Jacob Goldfarb and Ivar Cruz are two peas in a pod in that they both fail to recognize the monstrous antipathy for human life that has been shown over the course of history. They are both so careful to position themselves politically, every utterance is a justification.

The War for Money

THE WAR FOR U.S. ECONOMIC HEGEMONY - PART II OF COUP D'ETATE IN AMERICA

Part One of coup d'etate in America took place when President Kennedy was assassinated; Part Two began on September 11, 2001.

Iran wants to start it's own nuclear program because it believes it's standard of living can best maintained and preserved if it is not completely reliant on oil as the sole energy resource, and reports suggesting that Iran's oil deposits are not as extensive as previously thought appear to bear that out. Recent CIA analysis agree with the conclusion that Iran is not actively working on establishing a nuclear weapons capability. No, this is a war for greed and imperial domination over the world. Green is not limited to the United States: Iran is looking to enrich it's own nuclear fuel because it refuses to comply with the World Nuclear Fuel Market and pay according to the Uranium Price Information System. Israel, who already has nuclear weapons, has significant debts, as they owe Iran hundreds of millions of dollars for oil imports during the 1970s - but they do not want to pay, either.

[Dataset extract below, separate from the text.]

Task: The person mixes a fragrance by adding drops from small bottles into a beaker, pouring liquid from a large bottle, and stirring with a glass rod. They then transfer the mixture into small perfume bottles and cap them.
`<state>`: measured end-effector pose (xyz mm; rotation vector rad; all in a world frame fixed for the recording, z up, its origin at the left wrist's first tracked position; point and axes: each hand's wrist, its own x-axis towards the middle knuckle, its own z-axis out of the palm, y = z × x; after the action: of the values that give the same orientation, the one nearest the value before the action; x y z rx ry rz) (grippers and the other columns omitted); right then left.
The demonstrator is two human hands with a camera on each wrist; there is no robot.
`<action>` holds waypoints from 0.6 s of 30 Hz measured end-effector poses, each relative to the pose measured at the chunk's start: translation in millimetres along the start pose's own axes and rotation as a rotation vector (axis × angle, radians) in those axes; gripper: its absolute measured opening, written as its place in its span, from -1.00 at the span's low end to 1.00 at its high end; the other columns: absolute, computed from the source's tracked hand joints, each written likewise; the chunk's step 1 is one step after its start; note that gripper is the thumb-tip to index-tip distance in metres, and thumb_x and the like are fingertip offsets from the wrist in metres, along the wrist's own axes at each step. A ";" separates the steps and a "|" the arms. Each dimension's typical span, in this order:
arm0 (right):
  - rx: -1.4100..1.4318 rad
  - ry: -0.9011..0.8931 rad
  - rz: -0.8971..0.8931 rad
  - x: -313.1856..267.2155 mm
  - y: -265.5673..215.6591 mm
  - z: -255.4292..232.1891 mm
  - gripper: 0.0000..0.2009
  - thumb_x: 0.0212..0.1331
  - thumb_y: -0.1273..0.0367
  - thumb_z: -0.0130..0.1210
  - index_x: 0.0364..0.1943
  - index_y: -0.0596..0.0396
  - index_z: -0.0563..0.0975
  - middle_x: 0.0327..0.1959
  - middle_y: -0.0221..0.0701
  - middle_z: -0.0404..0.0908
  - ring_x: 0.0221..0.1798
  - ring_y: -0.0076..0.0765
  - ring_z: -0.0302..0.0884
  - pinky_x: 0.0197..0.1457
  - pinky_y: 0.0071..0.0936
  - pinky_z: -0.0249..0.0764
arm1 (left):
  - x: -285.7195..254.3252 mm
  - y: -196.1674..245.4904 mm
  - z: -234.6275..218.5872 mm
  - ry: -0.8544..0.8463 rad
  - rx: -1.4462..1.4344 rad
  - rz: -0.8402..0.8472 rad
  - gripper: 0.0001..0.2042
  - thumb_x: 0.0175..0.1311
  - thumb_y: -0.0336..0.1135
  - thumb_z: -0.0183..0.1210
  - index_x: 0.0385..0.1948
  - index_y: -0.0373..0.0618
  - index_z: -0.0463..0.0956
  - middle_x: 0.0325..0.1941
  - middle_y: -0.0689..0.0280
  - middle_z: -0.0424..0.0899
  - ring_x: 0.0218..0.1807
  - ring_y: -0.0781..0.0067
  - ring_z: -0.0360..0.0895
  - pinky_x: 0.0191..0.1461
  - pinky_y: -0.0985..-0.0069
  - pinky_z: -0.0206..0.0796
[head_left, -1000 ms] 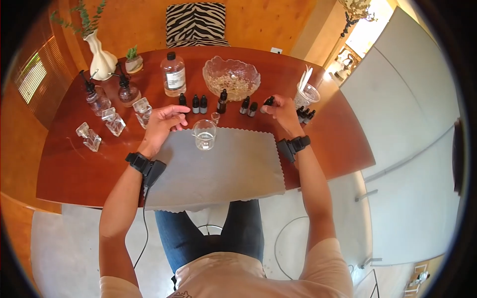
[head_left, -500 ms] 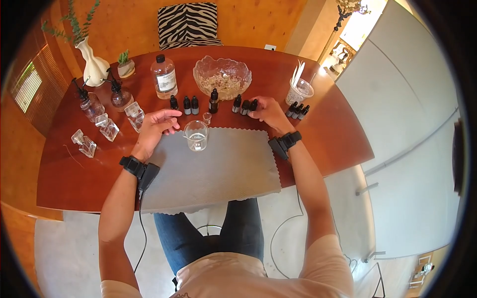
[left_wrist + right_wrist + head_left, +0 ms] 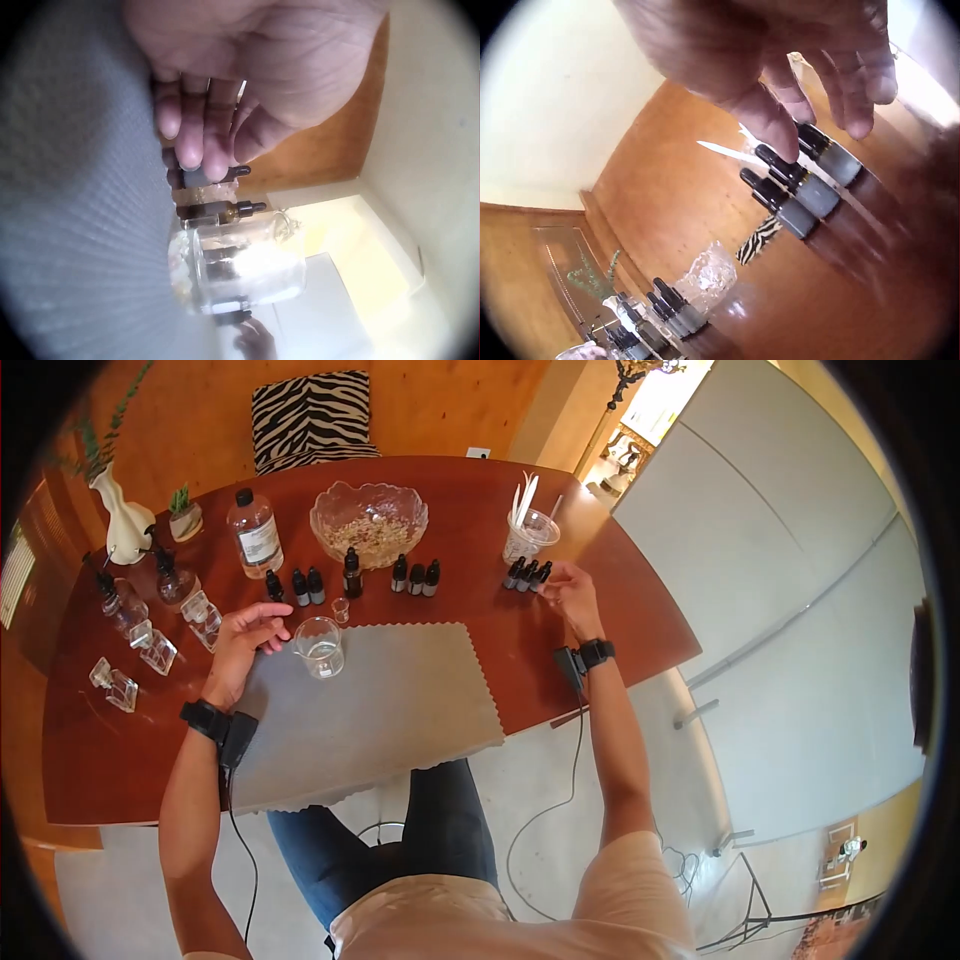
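Note:
My left hand [image 3: 245, 650] hovers loosely curled and empty over the grey cloth [image 3: 370, 710], left of a glass beaker [image 3: 320, 650]. Its relaxed fingers also show in the left wrist view [image 3: 255, 82]. Out to the right, my right hand [image 3: 575, 600] has its fingertips beside a cluster of small dropper bottles [image 3: 526, 578]. From the right wrist, thumb and fingers [image 3: 780, 139] hang at the black droppers of these upright bottles [image 3: 802, 191]; whether they touch is unclear. Three similar bottles [image 3: 416, 578] stand behind the cloth, near a taller brown dropper bottle [image 3: 352, 575].
Behind are a large clear bottle [image 3: 258, 538], a glass bowl [image 3: 370, 530] and a cup with white sticks [image 3: 530, 538]. A tiny glass [image 3: 341, 608] stands near the beaker. At left are square glass bottles [image 3: 155, 648], pump bottles [image 3: 120, 605] and a white vase [image 3: 125, 520].
My right hand has let go of a small bottle beside the middle ones and moved right to the other cluster. My left hand keeps its pose. The head view has turned right.

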<state>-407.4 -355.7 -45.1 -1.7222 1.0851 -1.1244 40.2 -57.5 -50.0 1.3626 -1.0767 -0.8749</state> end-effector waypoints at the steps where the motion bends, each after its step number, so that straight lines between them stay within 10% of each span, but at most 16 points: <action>1: -0.028 -0.052 0.057 2.5 0.9 1.2 -0.71 0.10 0.66 0.13 -0.08 0.20 0.64 -0.41 -0.46 0.65 -0.50 -0.63 0.45 -0.46 -0.66 0.31 | -0.5 -0.1 -0.4 0.007 -0.008 -0.001 -0.76 0.41 -0.39 0.16 0.01 -0.20 0.67 -0.35 0.37 0.71 -0.37 0.68 0.53 -0.27 0.69 0.32; 10: -0.180 0.179 -0.205 5.3 -5.8 -5.2 -0.92 0.17 0.52 0.29 -0.46 0.17 0.66 -0.57 -0.54 0.58 -0.53 -0.69 0.34 -0.45 -0.63 0.26 | -3.6 2.8 -2.0 0.038 -0.015 0.004 -0.76 0.42 -0.37 0.16 0.02 -0.19 0.66 -0.37 0.40 0.70 -0.38 0.70 0.52 -0.28 0.68 0.31; 18: 0.228 -0.426 -0.160 -106.1 -185.8 90.9 -0.89 0.18 0.42 0.33 -0.31 0.16 0.65 -0.53 -0.54 0.61 -0.50 -0.70 0.43 -0.42 -0.65 0.32 | -18.8 52.2 -13.8 0.170 -0.013 0.228 -0.75 0.41 -0.43 0.13 0.03 -0.17 0.68 -0.41 0.45 0.65 -0.41 0.72 0.48 -0.29 0.70 0.29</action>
<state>-304.3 -182.9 71.3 -1.7792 0.5454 -0.8790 41.7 -32.6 1.4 1.2504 -1.0674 -0.5875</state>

The statements made by Ahmadinejad appear to advocate acts of terror and make him an obvious destabilizing threat that should approached with a high degree of vigilance and forbearance, but it appears to me that his statements and actions are made of bluster and propaganda. The usage and credibility of threatening words and actions vary quite widely from nation to nation and from culture to culture and the way communication takes place between the Iraqi President and his people can vary to an astonishing degree, according to the stage of technological and social-political composition of the country. George Bush has discovered that, by taking on an Evangelical relationship with the public where acts committed in good faith and in accordance with the principles principles of social propriety, his actions can ultimately be removed from any moral ambiguity. He lays things out plainly for a general public that finds itself being rendered increasingly simply by the expanding complexity of the individual's relationship to the social world. No consensus of opinion can be easily located.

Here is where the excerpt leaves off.